The recent significant outages from a variety of cloud providers (e.g. AWS, Google) really draw into focus the importance of ensuring your IT landscape avoids single points of failure in any dimension, whether platforms, regions, or indeed even cloud providers.
Asynchronous messaging capabilities such as IBM MQ are often used to ensure robust communication between applications in the face of outages. Should connectivity or applications fail, instead of the mesh of interactions instantly reverting to a chaos of timeouts, retries, and potential loss of data, queues can simply take the load for a while until the problem is resolved. Messaging brings robustness to the table in other ways too, assuring exactly once delivery, simplifying parallelism and workload balancing and more.
Let’s dwell for a moment on some of the specific features of IBM MQ that enable it to help enterprises stay running even in the most dramatic and unexpected failure scenarios.
Built in Resilience
The beating heart of IBM MQ is the queue manager where messages are persisted. These have resilience built-in in a variety of ways, and it is often optimised to the platform on which they are deployed. For a full rundown on the options, check out this recent blog (http://ibm.biz/mq-hadr), but here are some highlights.
Let’s start with containers. Queue managers on Kubernetes are engineered to inherently gain from the platform’s natural ability to reinstate a fallen pod. In addition, we have introduced “Native HA” which performs synchronous replication to standby instances of the same queue manager. These could be spread across availability zones within a region, to provide continuity with zero data loss even in the face of a data centre outage. The real beauty of Native HA is that it has no dependencies. No need for shared storage, no specific operating system features, all replication performed entirely by IBM MQ itself.
A brand new, fully resilient, fully configured queue manager can be stood up in a container from nothing in a few minutes. Once up, failover between HA instances is in the order of seconds. Add to that the ability to load balance across multiple active queue managers using MQ clusters, and you can have continuous service availability.
What about large-scale disasters? What if a whole region becomes unavailable? What if a cloud provider has a systematic failure? That’s where cross region replication (CRR) comes in. Highly optimised asynchronous replication enables a standby queue manager group in another region and/or cloud provider to be ready to take over on command, with no effect on the performance of the main queue manager group.
Native HA and CRR are no longer just about containers. The technology has been so popular that in the recent release (MQ 9.4.4) we made it available to Linux on VMs and bare metal too. Indeed recently one of our engineers had some fun emphasising just how portable and dependency free it is by running a $100 data centre on a collection of Rasberry Pis!

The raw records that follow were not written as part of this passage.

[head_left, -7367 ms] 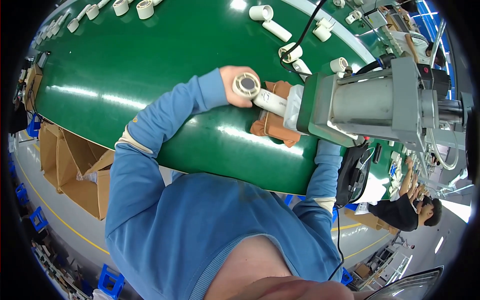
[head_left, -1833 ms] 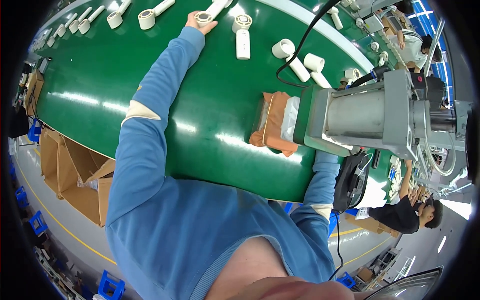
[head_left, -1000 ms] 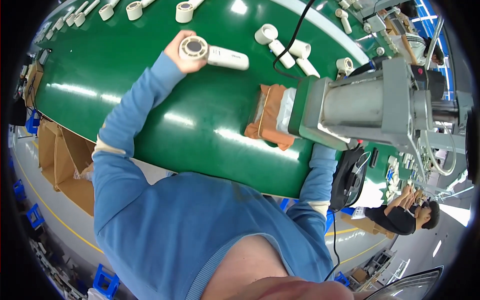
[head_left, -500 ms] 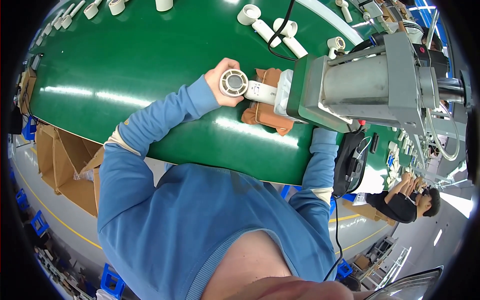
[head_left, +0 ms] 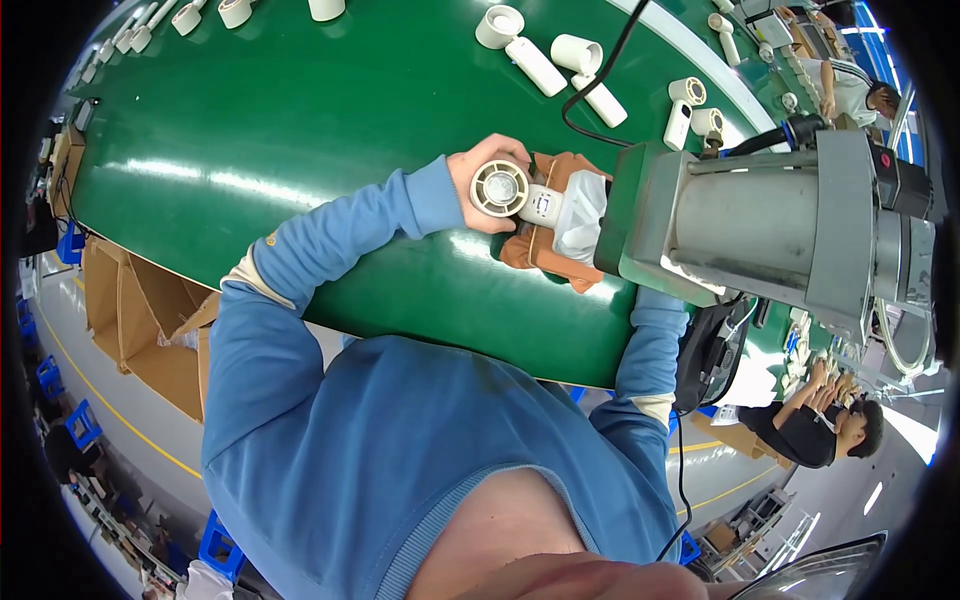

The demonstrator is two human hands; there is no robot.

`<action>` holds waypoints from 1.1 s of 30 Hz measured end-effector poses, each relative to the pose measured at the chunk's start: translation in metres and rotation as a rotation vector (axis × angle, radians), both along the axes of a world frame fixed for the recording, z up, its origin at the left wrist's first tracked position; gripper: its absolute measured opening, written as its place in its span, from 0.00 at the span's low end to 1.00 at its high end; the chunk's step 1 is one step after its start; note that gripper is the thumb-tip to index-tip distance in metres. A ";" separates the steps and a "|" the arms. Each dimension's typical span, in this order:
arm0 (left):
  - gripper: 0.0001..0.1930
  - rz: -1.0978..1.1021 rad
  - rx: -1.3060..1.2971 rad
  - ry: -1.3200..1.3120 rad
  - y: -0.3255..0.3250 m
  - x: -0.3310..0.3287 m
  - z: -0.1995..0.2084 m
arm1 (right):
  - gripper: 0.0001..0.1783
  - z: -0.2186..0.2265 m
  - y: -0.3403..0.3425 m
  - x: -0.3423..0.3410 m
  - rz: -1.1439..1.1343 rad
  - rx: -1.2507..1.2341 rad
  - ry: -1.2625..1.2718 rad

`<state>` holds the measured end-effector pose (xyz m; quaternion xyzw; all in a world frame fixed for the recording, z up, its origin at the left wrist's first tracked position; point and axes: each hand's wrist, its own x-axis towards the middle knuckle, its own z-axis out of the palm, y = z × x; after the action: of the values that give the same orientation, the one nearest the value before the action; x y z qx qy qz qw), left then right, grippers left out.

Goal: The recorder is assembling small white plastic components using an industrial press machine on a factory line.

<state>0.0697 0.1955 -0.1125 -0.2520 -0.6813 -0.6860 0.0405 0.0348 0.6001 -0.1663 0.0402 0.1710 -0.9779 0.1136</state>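
My left hand (head_left: 468, 186) is closed around the round head of a white handheld fan (head_left: 541, 205), its ringed grille turned up toward me. The fan's handle points right and runs in under a white cloth (head_left: 583, 216), between brown-orange wrapped pads (head_left: 567, 268) at the press. Above that spot the grey and green press machine (head_left: 735, 225) hides the far end of the handle. My right forearm in its blue sleeve (head_left: 655, 325) reaches up beside the press, and the machine covers the right hand.
Several white handheld fans (head_left: 535, 66) lie at the back of the green table (head_left: 300, 120), others along its far left. A black cable (head_left: 607, 70) hangs by the press. A black bag (head_left: 705, 350) sits at right, and cardboard boxes (head_left: 150, 330) stand lower left. Co-workers (head_left: 810, 425) sit at right.
My left hand has brought the fan rightward, so less of its handle shows outside the cloth and pads. The whole view has shifted slightly.
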 end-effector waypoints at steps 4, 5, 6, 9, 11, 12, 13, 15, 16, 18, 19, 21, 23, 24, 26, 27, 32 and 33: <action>0.29 -0.131 -0.090 -0.019 -0.021 -0.011 0.015 | 0.41 -0.034 0.028 -0.012 0.014 -0.086 -0.107; 0.28 -0.177 -0.176 -0.032 -0.031 -0.016 0.023 | 0.40 -0.035 0.032 -0.012 0.018 -0.091 -0.123; 0.27 -0.224 -0.264 -0.044 -0.039 -0.022 0.030 | 0.40 -0.038 0.035 -0.012 0.020 -0.096 -0.138; 0.26 0.152 -0.208 0.007 -0.067 -0.060 0.038 | 0.39 -0.046 0.044 -0.006 -0.046 -0.033 -0.097; 0.26 0.575 -0.101 0.021 -0.085 -0.111 0.017 | 0.39 -0.048 0.051 -0.004 -0.124 0.020 -0.064; 0.27 0.773 -0.159 -0.053 -0.094 -0.131 0.015 | 0.39 -0.044 0.049 -0.003 -0.121 0.019 -0.055; 0.30 0.968 -0.214 -0.128 -0.104 -0.151 0.015 | 0.38 -0.037 0.043 -0.003 -0.176 0.056 -0.059; 0.31 1.128 -0.369 -0.199 -0.146 -0.191 -0.015 | 0.37 -0.023 0.028 -0.009 -0.259 0.123 -0.064; 0.32 1.255 -0.528 -0.289 -0.156 -0.205 -0.027 | 0.37 -0.018 0.028 -0.010 -0.313 0.161 -0.068; 0.33 1.338 -0.670 -0.066 -0.141 -0.205 -0.008 | 0.37 -0.027 0.044 -0.004 -0.296 0.167 -0.030; 0.34 1.425 -0.812 0.153 -0.131 -0.197 0.008 | 0.37 -0.035 0.053 -0.003 -0.263 0.176 0.001; 0.35 1.549 -1.085 0.621 -0.111 -0.196 0.036 | 0.36 -0.049 0.066 -0.005 -0.213 0.190 0.059; 0.35 1.416 -1.206 0.329 -0.092 -0.205 0.055 | 0.36 -0.022 0.032 -0.011 -0.241 0.200 -0.027; 0.34 1.246 -1.297 0.031 -0.077 -0.208 0.061 | 0.35 0.006 0.006 -0.006 -0.280 0.219 -0.126; 0.34 0.844 -1.398 -0.534 -0.056 -0.208 0.069 | 0.35 0.040 -0.025 0.003 -0.372 0.258 -0.324; 0.34 0.841 -1.398 -0.527 -0.052 -0.209 0.071 | 0.35 0.041 -0.023 0.001 -0.379 0.257 -0.322; 0.28 0.696 -0.981 -0.447 -0.092 -0.203 0.063 | 0.35 0.040 -0.009 -0.014 -0.142 0.158 -0.114; 0.27 0.661 -0.910 -0.432 -0.111 -0.186 0.055 | 0.35 0.035 -0.006 -0.015 -0.098 0.131 -0.080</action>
<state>-0.1164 0.0846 -0.0572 0.1261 -0.9415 -0.3124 0.0006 0.0198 0.5942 -0.1316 0.0949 0.2277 -0.9666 0.0692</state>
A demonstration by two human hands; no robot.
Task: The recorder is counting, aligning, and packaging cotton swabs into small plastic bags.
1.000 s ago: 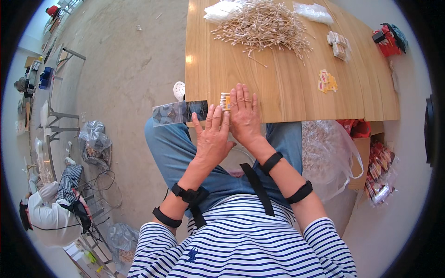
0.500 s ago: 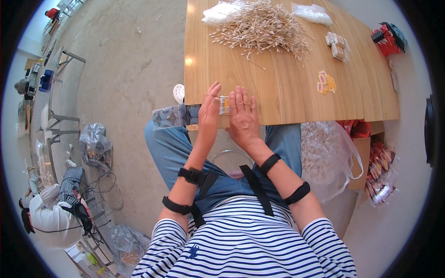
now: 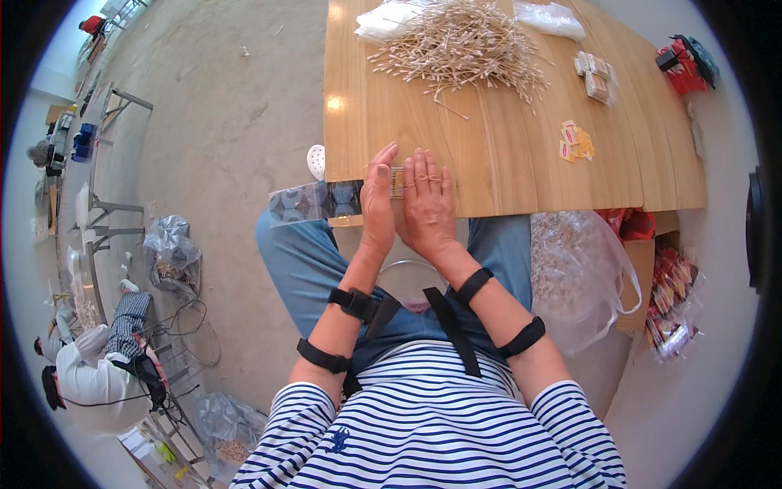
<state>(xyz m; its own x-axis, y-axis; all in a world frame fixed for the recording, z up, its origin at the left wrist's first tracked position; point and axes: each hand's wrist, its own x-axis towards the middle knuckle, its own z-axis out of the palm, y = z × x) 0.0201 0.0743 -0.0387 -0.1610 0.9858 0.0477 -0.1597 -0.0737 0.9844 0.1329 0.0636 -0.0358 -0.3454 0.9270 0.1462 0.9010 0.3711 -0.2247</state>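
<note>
Near the front edge of the wooden table (image 3: 505, 175), a small pack of cotton swabs (image 3: 397, 182) lies between my two hands, with an orange and white label partly showing. My left hand (image 3: 378, 191) stands on edge at the pack's left side, its fingers stretched out. Flat with straight fingers, my right hand (image 3: 428, 200) rests over the pack's right part and hides it. Beside my left hand, a clear plastic sheet (image 3: 314, 202) hangs over the table's left corner. Farther back is a big heap of loose cotton swabs (image 3: 464, 49).
Orange and white label cards (image 3: 575, 143) and bundled swab packs (image 3: 596, 77) lie to the right. Clear plastic bags (image 3: 550, 20) sit at the back. A plastic bag full of swabs (image 3: 570, 269) stands right of my legs. At the left, another person (image 3: 102, 379) sits.
My left hand has moved right, closer to my right hand, narrowing the visible part of the swab pack. More of the clear plastic sheet shows now.
</note>
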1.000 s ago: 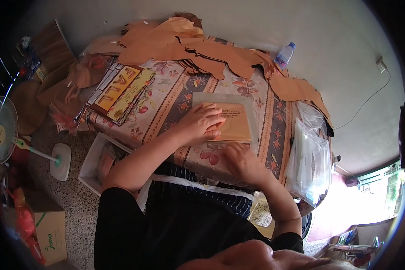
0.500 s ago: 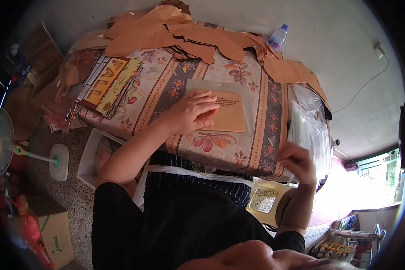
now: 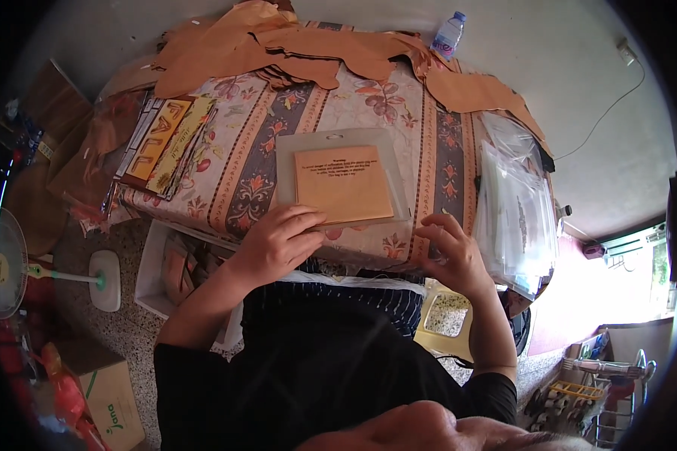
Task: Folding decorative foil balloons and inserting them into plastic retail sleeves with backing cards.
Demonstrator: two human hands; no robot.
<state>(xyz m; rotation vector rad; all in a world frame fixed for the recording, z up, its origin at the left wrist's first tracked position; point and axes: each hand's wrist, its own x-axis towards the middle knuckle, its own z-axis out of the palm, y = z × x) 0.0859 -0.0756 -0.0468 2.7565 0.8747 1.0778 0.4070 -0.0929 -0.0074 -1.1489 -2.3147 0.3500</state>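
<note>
A clear plastic bag (image 3: 286,161) with a hanging hole at its top lies flat on the table, a brown paper-like square (image 3: 346,197) inside it. Black print runs across the upper part. My left hand (image 3: 282,242) rests over the bag's lower left corner, its fingers stretched out and lightly bent; that corner is hidden beneath them. Just right of the bag, my right hand (image 3: 455,252) hovers near the table's front edge. Its thumb and fingers are apart with nothing between them.
Clear plastic bags (image 3: 511,210) are piled at the table's right end. Brown cut-out sheets (image 3: 301,56) line the back, beside a water bottle (image 3: 448,36). Printed fall-themed cards (image 3: 162,146) lie at left. Below stand a white bin (image 3: 152,255) and a fan (image 3: 105,279).
My left hand has slid off the bag's middle toward its lower left corner. My right hand has come left from beside the plastic bag pile, and its fingers have spread.
</note>
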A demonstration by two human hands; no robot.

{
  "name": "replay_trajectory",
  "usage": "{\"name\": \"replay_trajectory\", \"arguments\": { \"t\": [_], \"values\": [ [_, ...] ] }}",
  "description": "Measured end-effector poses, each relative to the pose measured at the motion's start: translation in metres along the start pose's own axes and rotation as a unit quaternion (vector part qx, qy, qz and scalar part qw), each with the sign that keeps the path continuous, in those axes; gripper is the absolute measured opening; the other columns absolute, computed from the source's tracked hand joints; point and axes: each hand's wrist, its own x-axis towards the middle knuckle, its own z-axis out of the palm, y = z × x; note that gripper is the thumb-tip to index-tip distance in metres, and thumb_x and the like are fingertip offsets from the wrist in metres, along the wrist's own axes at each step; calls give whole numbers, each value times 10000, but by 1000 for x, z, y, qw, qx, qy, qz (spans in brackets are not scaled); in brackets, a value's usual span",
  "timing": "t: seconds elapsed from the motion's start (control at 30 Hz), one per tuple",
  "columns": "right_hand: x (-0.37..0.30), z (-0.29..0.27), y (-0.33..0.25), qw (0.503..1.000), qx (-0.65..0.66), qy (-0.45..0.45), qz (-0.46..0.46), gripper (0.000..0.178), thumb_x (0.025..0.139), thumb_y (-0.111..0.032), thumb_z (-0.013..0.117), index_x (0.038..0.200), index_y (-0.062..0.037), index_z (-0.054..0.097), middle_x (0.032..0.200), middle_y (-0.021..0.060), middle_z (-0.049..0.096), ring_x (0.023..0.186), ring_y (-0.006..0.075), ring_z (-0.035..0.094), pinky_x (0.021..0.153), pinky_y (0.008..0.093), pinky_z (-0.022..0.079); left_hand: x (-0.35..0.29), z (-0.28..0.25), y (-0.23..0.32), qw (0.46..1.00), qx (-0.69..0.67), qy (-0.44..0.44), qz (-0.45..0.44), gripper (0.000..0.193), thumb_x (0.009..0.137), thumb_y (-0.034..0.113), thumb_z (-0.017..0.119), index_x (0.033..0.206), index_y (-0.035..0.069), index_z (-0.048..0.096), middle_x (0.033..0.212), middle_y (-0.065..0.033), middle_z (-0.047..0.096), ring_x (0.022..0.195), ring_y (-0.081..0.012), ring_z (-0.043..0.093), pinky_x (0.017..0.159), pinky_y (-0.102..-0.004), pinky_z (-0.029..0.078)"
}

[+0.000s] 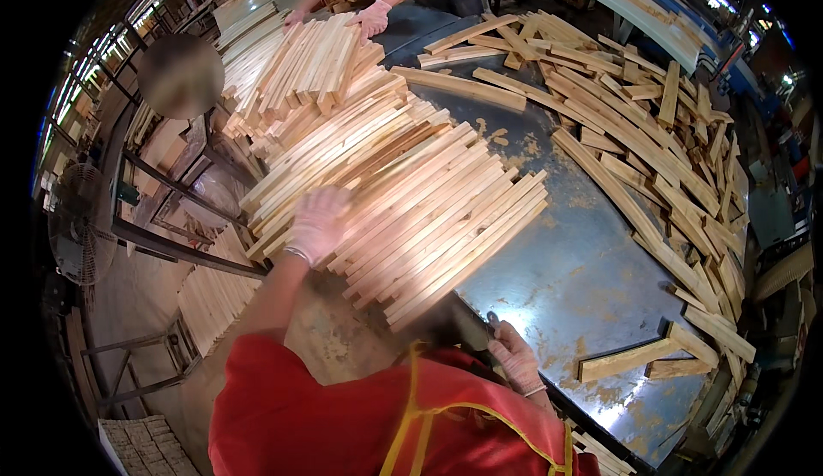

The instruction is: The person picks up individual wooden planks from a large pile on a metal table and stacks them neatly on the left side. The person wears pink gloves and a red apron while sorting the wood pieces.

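My left hand (319, 225), in a pale pinkish glove, lies on the left ends of a row of wooden strips (429, 210). Its fingers are stretched out and slightly blurred. The strips sit side by side with uneven ends, and one strip (403, 152) is darker brown. By the table's near edge, my gloved right hand (517, 358) is closed around a dark tool (492, 318) with a rounded end; its kind is hidden by the fingers. Across the table, another person's gloved hand (372, 20) rests at a second stack of strips (313, 60).
A loose heap of wooden pieces (634, 124) covers the right of the dark metal table (549, 279), which has sawdust on it. Short offcuts (630, 360) lie near its right edge. A metal frame (176, 189) and a fan (79, 223) stand at left.
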Motion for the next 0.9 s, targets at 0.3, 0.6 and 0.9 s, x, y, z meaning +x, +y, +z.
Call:
{"name": "replay_trajectory", "arguments": {
  "t": [0.3,0.6,0.9],
  "values": [
    [2,-13,-34,996,-88,-9,5,686,998,-347,731,1583,-75,499,1232,142,689,1144,245,669,1045,355,517,24,8,188,982,-46,117,138,815,885,368,730,1584,61,446,1541,-140,494,1454,-369,415,1276,-552,259],
    [51,-193,-85,987,-71,140,37,748,975,-488,750,1536,-38,546,1302,187,716,1204,273,682,1059,368,524,71,-7,321,971,-119,-67,195,836,836,303,763,1583,92,453,1597,-138,429,1536,-402,319,1301,-551,212],
    [206,-413,-124,732,-574,366,-34,991,826,-565,791,1605,-79,417,1514,215,588,1383,406,573,1133,454,479,70,3,307,966,-152,-61,201,848,780,230,800,1552,80,482,1595,-168,426,1526,-434,333,1255,-602,256]
  ]
}}
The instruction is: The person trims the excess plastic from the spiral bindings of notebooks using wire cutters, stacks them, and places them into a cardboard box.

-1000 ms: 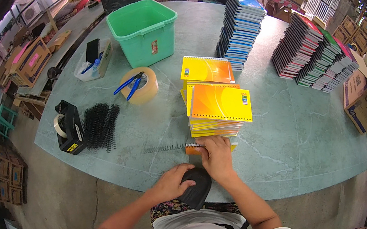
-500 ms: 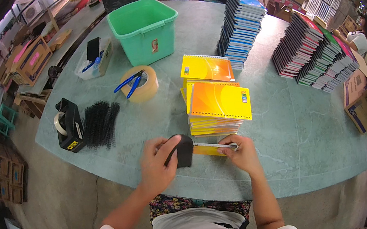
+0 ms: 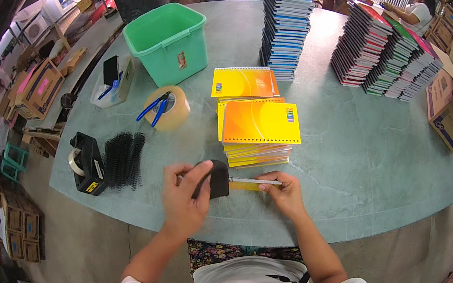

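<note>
Near the table's front edge, my left hand [image 3: 184, 196] is closed around a black, flat, round-cornered object [image 3: 218, 178]; its exact kind is unclear. My right hand [image 3: 283, 192] pinches the right end of a yellow notebook [image 3: 244, 186], seen nearly edge-on with a pale page edge on top. The black object meets or overlaps the notebook's left end; I cannot tell whether they touch. Just beyond my hands stands a stack of yellow-orange notebooks [image 3: 261, 124] with punched holes along one edge. Behind it lies another pile of yellow-orange notebooks [image 3: 241, 83].
To the left are black plastic binding coils [image 3: 125, 161], a tape dispenser [image 3: 88, 164], and blue-handled pliers [image 3: 157, 109] on a large tape roll [image 3: 178, 116]. A green bin [image 3: 171, 54], a blue notebook stack [image 3: 286, 31], red notebooks [image 3: 360, 44] and an open carton [image 3: 447, 110] stand farther out.
The view has shifted slightly. Both hands keep their hold; the black object and the notebook stay end to end, with the notebook's pale edge now looking straighter.
</note>
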The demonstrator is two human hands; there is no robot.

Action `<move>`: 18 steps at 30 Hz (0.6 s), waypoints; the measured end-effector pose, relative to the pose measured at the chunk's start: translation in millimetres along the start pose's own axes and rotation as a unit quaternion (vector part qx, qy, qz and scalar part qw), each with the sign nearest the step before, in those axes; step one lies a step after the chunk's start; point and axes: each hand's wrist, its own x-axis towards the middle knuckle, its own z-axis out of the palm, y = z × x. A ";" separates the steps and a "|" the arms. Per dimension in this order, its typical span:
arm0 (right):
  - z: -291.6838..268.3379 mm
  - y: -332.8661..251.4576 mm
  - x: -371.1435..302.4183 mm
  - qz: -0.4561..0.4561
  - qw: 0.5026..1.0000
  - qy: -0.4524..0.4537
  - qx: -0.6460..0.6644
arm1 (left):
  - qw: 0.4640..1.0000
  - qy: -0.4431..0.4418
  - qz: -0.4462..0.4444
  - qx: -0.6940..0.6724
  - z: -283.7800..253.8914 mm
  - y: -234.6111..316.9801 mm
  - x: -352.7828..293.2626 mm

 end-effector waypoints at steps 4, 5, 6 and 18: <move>0.1 4.6 -0.4 0.021 0.999 -0.005 0.026 | 0.992 -0.093 0.083 0.015 14.5 -3.5 -14.8; 2.0 4.0 -0.2 0.026 0.999 0.011 0.045 | 0.997 -0.062 0.046 0.003 10.0 -3.0 -14.6; 5.5 1.9 1.1 0.032 0.997 0.026 0.065 | 0.999 -0.014 0.029 0.000 4.0 -4.6 -7.7; 8.4 9.3 -0.3 -0.003 0.996 0.024 0.087 | 1.000 0.007 0.009 -0.015 16.7 -7.5 -6.8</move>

Of course, there are some environments where we explicitly want to take advantage of platform optimised behaviour. Queue managers on mainframes make use of the coupling facility to provide highly available shared queues. Another example would be the significant efficiencies we’re able to make under the covers within the MQ appliance by explicitly choosing and aligning the hardware and firmware. These platform optimizations make a huge difference, and we’ve seen well over one million transactions per second on these platforms.
Hybrid cloud messaging networks
So, you have demonstrated your hyper-resilient queue manager, and now all the domains in the business want one for their applications too! Furthermore, you need them all to be able to talk to each other, so you can confidently communicate over messaging across any part of the business. What you need is a messaging network (http://ibm.biz/mq-messaging-network) that’s dynamic, so it can change as your IT landscape moves around and modernises. You also need that network itself to be robust to failures.
It is a very common pattern for IBM MQ to be deployed as a messaging network of multiple queue managers across a hybrid multi-cloud landscape, providing exactly once delivery, dynamic routing, traffic optimization, and hardened end to end security.
IBM MQ messaging networks are built largely on the MQ clustering capability, which massively simplifies the configuration of channels between the queue managers. Queue managers can simply be created as a member of a cluster and they will instantly be able to find and communicate with the queues available on all the other queue managers in the cluster. Messages put to a queue that isn’t on the current queue manager, will be safely stored on a transmission queue until they can be transferred to the destination, so applications are completely decoupled from the span of the network.
Clusters can be spread between domains, regions and hyperscalers and it is a dynamic network, so if the location of a queue changes, cluster members will re-route accordingly. Priorities can also be set to encourage or enforce use of more locally available queues over more distant ones.
IBM MQ also enables the publish/subscribe pattern across clusters. Topic transmission is highly optimised. Event messages on the topics will only be circulated to queue managers that have subscribers to the topic. Furthermore, only the relevant events will be transmitted based on the subscriber’s specific regular expression on the hierarchical topic string. The cluster is all seeing, and yet efficient at the same time.
So, with the combination of the queue manager’s in-built resilience and portability, and its ability to be part of a cluster spanning a hybrid multi-cloud landscape, IBM MQ can go a long way to damping the effects of significant outages, even if they affect whole regions or even whole cloud providers.